Brief: Beginning at the line that contains "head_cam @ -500" and finishing at the line that contains "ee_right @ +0", output the data below exactly. Include both end lines and no pictures.

Data block:
════════════════
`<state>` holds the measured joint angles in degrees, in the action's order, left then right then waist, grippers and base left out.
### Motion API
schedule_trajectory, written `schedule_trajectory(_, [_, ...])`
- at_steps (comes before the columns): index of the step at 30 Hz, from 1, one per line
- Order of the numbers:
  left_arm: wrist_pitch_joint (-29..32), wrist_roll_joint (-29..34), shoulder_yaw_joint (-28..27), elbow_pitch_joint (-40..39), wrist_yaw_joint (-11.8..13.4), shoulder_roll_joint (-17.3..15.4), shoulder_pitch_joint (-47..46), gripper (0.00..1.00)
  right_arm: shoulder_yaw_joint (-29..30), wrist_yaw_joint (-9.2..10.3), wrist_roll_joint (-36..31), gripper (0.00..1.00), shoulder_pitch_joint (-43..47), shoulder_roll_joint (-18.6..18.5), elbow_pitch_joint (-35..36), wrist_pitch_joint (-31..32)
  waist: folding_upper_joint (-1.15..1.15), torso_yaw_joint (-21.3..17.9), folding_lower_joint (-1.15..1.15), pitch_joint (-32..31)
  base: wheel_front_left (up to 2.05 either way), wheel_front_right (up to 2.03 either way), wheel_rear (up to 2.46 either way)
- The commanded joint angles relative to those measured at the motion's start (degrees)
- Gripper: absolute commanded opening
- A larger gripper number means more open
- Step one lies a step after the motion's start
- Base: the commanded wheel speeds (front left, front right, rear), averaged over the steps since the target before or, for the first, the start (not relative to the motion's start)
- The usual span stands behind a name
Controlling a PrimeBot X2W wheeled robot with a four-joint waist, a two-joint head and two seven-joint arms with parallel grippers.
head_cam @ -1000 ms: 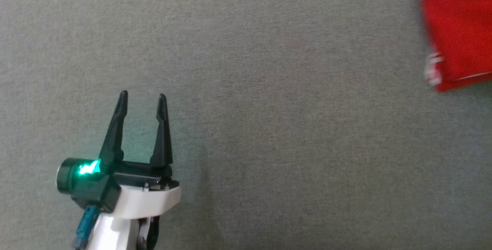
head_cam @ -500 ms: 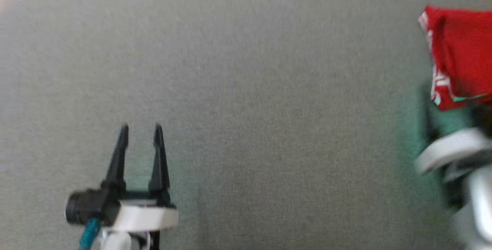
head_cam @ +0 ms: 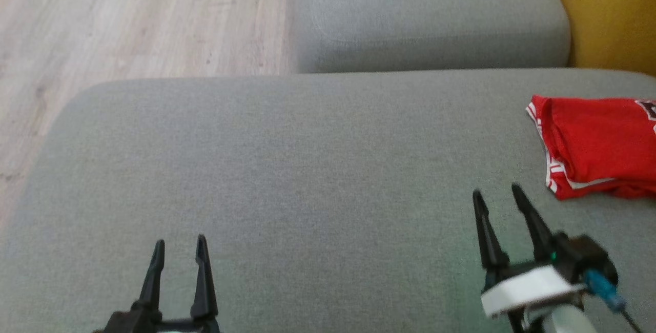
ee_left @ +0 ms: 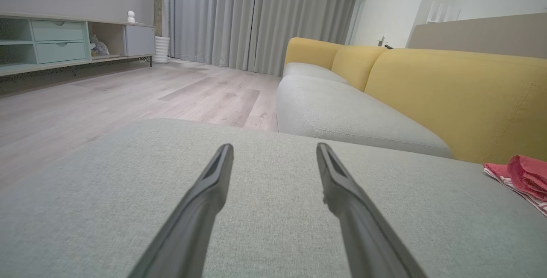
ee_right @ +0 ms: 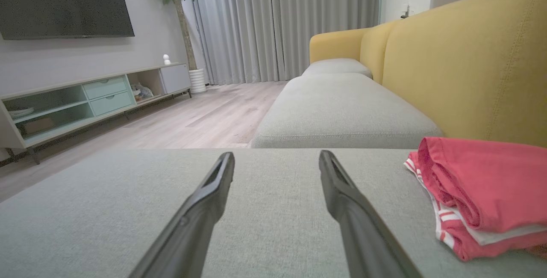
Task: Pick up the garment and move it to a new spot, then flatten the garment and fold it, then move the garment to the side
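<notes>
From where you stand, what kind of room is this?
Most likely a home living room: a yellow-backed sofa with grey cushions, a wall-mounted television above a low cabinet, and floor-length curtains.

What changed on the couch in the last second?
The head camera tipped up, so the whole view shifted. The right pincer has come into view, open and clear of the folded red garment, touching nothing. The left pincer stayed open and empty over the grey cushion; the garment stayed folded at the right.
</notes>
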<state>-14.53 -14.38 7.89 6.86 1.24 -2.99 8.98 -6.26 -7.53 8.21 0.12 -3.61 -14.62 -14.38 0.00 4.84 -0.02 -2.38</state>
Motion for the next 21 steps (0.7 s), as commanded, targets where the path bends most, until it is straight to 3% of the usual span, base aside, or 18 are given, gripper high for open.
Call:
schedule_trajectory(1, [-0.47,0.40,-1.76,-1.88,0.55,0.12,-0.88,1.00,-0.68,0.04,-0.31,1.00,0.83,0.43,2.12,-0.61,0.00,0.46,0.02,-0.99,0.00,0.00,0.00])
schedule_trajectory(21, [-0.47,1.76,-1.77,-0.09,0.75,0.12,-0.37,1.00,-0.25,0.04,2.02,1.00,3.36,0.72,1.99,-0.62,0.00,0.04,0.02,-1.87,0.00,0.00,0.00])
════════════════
Answer box:
head_cam @ -500 ms: 
head_cam @ +0 ms: 
ee_left @ +0 ms: 
ee_right @ +0 ms: 

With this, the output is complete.